# Activity
Please print every record exactly as it stands, leaving out the pictures.

# Data for analysis
-----

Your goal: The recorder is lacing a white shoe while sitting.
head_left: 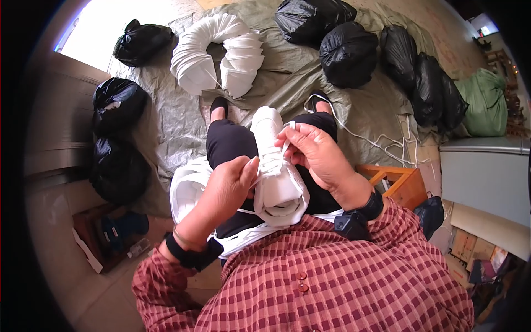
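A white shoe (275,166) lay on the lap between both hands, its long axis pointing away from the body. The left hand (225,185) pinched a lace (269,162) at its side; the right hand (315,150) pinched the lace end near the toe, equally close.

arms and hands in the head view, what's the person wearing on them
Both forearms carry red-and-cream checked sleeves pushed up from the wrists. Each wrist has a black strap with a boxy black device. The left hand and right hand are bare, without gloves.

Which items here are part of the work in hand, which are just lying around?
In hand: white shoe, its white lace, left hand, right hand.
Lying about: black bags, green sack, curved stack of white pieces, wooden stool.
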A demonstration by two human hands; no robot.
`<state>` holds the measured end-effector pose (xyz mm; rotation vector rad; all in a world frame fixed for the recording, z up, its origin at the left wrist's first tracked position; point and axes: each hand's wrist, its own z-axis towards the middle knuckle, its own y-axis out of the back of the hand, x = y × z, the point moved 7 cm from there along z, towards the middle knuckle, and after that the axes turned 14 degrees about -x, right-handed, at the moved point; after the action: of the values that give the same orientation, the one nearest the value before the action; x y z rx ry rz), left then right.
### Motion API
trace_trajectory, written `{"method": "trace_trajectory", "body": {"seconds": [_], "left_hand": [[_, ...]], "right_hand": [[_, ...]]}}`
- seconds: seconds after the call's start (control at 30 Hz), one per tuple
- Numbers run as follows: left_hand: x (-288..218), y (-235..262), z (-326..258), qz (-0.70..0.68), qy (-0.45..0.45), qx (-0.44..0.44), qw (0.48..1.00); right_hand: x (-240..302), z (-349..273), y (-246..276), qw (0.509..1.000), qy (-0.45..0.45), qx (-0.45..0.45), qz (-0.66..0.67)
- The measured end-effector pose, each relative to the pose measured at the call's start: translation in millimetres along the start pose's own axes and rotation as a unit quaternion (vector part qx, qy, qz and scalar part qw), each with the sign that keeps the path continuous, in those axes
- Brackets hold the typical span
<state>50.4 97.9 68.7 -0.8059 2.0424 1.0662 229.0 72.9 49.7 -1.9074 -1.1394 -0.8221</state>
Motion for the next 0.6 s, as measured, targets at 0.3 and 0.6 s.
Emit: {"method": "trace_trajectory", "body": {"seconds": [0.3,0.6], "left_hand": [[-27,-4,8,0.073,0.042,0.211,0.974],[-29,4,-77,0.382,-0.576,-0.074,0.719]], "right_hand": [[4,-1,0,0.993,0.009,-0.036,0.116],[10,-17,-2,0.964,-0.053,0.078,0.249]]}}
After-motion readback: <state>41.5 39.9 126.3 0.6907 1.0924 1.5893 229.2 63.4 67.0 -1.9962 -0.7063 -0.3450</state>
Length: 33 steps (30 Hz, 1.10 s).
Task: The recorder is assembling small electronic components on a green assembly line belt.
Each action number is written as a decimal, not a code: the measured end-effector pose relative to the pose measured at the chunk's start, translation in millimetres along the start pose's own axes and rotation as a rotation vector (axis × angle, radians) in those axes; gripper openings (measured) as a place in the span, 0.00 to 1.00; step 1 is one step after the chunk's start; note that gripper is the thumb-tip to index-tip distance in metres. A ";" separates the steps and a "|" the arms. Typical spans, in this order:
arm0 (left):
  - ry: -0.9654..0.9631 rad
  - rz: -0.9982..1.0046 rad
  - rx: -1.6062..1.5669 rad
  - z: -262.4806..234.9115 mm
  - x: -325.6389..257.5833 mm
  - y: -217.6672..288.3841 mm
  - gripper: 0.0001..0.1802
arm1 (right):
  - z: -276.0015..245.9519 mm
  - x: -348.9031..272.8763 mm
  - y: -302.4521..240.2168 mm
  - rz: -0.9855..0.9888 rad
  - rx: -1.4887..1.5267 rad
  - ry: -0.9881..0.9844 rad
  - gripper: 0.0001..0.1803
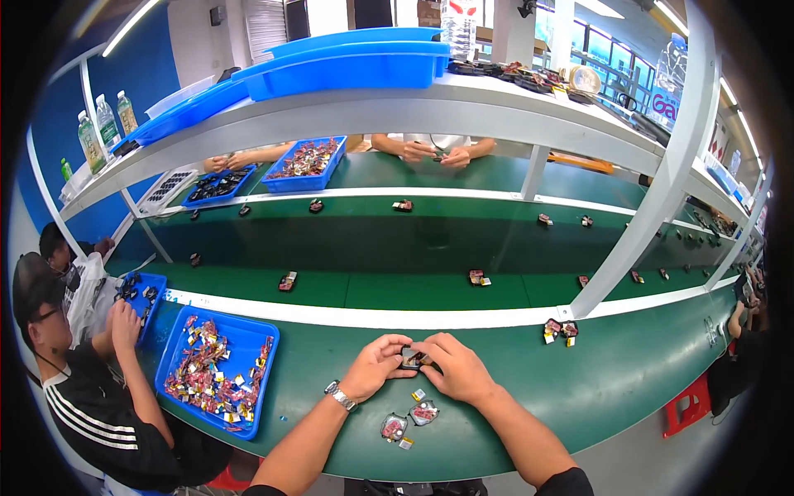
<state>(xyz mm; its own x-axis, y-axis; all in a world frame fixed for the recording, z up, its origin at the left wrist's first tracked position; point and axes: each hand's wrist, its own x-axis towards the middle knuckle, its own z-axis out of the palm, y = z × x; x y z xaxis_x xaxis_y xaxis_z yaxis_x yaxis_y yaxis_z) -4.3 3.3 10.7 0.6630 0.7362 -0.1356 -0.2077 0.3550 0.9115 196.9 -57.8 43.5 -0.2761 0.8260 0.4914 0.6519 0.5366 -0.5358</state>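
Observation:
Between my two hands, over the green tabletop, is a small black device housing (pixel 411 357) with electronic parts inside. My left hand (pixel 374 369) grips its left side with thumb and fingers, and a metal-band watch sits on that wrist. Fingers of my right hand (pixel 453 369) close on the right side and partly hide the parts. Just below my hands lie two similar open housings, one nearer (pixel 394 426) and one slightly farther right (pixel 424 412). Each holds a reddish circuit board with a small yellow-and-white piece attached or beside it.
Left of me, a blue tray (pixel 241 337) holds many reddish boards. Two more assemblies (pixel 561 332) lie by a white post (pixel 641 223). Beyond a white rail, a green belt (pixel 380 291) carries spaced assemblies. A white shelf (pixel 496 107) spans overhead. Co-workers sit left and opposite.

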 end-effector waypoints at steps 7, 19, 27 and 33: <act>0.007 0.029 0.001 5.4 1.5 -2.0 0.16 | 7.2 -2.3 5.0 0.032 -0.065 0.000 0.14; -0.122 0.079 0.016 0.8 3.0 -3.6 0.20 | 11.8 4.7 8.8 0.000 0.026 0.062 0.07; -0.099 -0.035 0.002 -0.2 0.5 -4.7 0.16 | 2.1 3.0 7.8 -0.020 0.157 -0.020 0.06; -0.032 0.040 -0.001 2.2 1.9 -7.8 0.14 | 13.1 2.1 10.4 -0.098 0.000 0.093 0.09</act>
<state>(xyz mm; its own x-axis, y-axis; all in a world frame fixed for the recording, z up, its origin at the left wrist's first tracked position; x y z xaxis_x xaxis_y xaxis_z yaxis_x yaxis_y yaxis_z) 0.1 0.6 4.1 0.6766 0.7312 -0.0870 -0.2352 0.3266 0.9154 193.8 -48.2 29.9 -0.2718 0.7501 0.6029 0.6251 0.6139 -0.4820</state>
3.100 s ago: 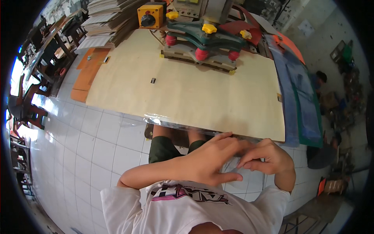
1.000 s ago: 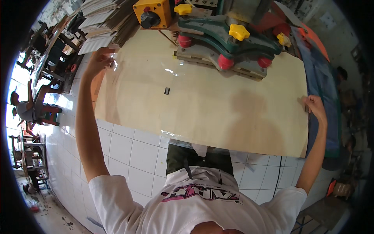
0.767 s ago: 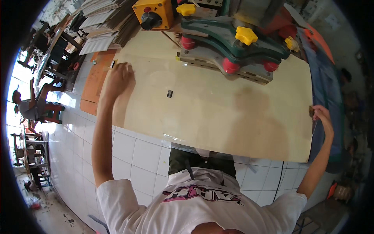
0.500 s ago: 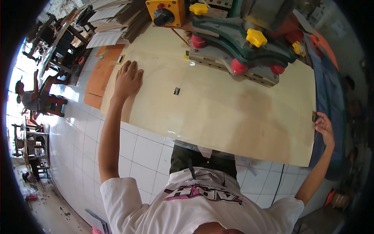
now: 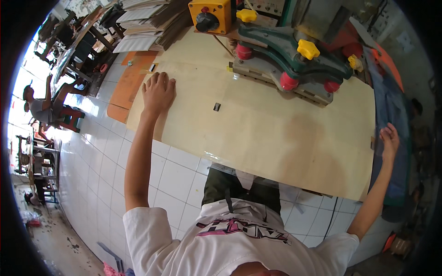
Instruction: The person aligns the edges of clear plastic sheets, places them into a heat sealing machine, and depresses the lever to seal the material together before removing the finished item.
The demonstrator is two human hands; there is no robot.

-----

# Solution to this exercise
Your goal: The recorder is lacing a white shoe while sitting.
head_left: 
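A white shoe (275,166) lay on the lap between both hands, its long axis pointing away from the body. The left hand (225,185) pinched a lace (269,162) at its side; the right hand (315,150) pinched the lace end near the toe, equally close.

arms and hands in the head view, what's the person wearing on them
Both forearms carry red-and-cream checked sleeves pushed up from the wrists. Each wrist has a black strap with a boxy black device. The left hand and right hand are bare, without gloves.

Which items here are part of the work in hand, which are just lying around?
In hand: white shoe, its white lace, left hand, right hand.
Lying about: black bags, green sack, curved stack of white pieces, wooden stool.
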A demonstration by two human hands; no robot.
`<state>` holds the measured end-effector pose (xyz mm; rotation vector rad; all in a world frame fixed for the recording, z up, its origin at the left wrist's first tracked position; point and axes: each hand's wrist, its own z-axis towards the middle knuckle, its own y-axis out of the back of the hand, x = y × z, the point moved 7 cm from there along z, towards the middle knuckle, and after that the axes turned 14 degrees about -x, right-handed, at the moved point; after the action: of the values that give the same orientation, the one nearest the value before the action; x y z rx ry rz), left then right.
### Motion API
trace_trajectory, written `{"method": "trace_trajectory", "body": {"seconds": [_], "left_hand": [[_, ...]], "right_hand": [[_, ...]]}}`
- seconds: seconds after the call's start (control at 30 Hz), one per tuple
- Numbers run as follows: left_hand: x (-288..218), y (-235..262), z (-326..258), qz (-0.70..0.68), qy (-0.45..0.45), qx (-0.44..0.44), qw (0.48..1.00); right_hand: x (-240..302), z (-349..273), y (-246..276), qw (0.509..1.000), qy (-0.45..0.45), qx (-0.45..0.45), qz (-0.66..0.67)
- The measured end-effector pose, each relative to the pose measured at the call's start: translation in millimetres along the start pose's own axes and rotation as a unit quaternion (vector part qx, qy, qz and scalar part qw), each with the sign that keeps the path continuous, in those axes
- Brackets hold the typical span
<state>50.4 97.9 68.7 -0.8059 2.0424 1.0662 229.0 72.9 49.7 -1.9074 -1.1394 -0.8221</state>
Motion for the next 0.6 s, as measured, targets at 0.3 and 0.6 s.
Emit: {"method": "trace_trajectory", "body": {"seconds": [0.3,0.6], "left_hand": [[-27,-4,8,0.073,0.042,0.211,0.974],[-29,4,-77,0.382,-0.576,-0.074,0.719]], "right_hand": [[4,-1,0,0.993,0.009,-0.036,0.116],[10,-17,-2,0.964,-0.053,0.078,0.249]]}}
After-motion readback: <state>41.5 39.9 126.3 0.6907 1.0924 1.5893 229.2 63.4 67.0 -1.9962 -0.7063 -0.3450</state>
Length: 33 steps (30 Hz, 1.10 s).
Task: The recorder is assembling small electronic components on a green assembly line belt.
Each action number is written as a decimal, not a code: the measured end-effector pose relative to the pose measured at the chunk's start, translation in millimetres along the start pose's own axes and rotation as a rotation vector (axis × angle, radians) in those axes; gripper openings (measured) as a place in the span, 0.00 to 1.00; step 1 is one step after the chunk's start; note that gripper is the thumb-tip to index-tip distance in metres. A ";" separates the steps and a "|" the arms. Typical spans, in this order:
arm0 (left):
  - ry: -0.9654..0.9631 rad
  - rz: -0.9982..1.0046 rad
  - rx: -1.6062..1.5669 rad
  - z: -262.4806..234.9115 mm
  - x: -325.6389..257.5833 mm
  - y: -217.6672..288.3841 mm
  - gripper: 0.0001..0.1802
arm1 (right):
  - z: -276.0015..245.9519 mm
  - x: -348.9031..272.8763 mm
  - y: -302.4521..240.2168 mm
  - rz: -0.9855..0.9888 rad
  - rx: -1.4887..1.5267 rad
  - ry: -0.9881..0.9844 rad
  - gripper: 0.0001..0.1803
<state>(xyz mm; its own x-axis, y-axis; all in a world frame fixed for the recording, z up, its origin at the left wrist's first tracked position; point and axes: each hand's wrist, its own x-axis towards the middle knuckle, its own z-axis out of the palm, y = z × x; x y z xaxis_x xaxis_y xaxis_z yaxis_x yaxis_y yaxis_z) -4.3 3.3 10.7 0.6630 0.7362 -0.1356 -0.2077 0.3550 0.9115 196.9 -57.8 43.5 -0.2761 0.8260 0.4914 0.6519 0.5366 -0.5358</state>
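Observation:
Between my two hands, over the green tabletop, is a small black device housing (pixel 411 357) with electronic parts inside. My left hand (pixel 374 369) grips its left side with thumb and fingers, and a metal-band watch sits on that wrist. Fingers of my right hand (pixel 453 369) close on the right side and partly hide the parts. Just below my hands lie two similar open housings, one nearer (pixel 394 426) and one slightly farther right (pixel 424 412). Each holds a reddish circuit board with a small yellow-and-white piece attached or beside it.
Left of me, a blue tray (pixel 241 337) holds many reddish boards. Two more assemblies (pixel 561 332) lie by a white post (pixel 641 223). Beyond a white rail, a green belt (pixel 380 291) carries spaced assemblies. A white shelf (pixel 496 107) spans overhead. Co-workers sit left and opposite.
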
 end-effector waypoints at steps 7, 19, 27 and 33: <act>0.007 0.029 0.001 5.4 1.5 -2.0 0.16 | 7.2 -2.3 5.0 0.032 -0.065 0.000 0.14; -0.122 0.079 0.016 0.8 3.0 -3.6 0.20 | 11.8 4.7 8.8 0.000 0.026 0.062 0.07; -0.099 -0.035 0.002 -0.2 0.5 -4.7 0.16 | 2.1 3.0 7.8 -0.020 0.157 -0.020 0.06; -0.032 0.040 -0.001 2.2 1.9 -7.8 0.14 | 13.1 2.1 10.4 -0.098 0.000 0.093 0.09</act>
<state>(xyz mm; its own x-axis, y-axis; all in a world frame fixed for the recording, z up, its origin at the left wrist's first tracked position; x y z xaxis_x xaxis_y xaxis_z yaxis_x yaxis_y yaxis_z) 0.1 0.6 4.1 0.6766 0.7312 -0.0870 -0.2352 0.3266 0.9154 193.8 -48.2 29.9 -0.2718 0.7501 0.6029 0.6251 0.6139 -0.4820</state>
3.100 s ago: 
1.000 s ago: 
0.767 s ago: 
0.500 s ago: 
now: 
Instruction: The person aligns the edges of clear plastic sheets, places them into a heat sealing machine, and depresses the lever to seal the material together before removing the finished item.
The demonstrator is two human hands; there is no robot.

Now the answer is complete.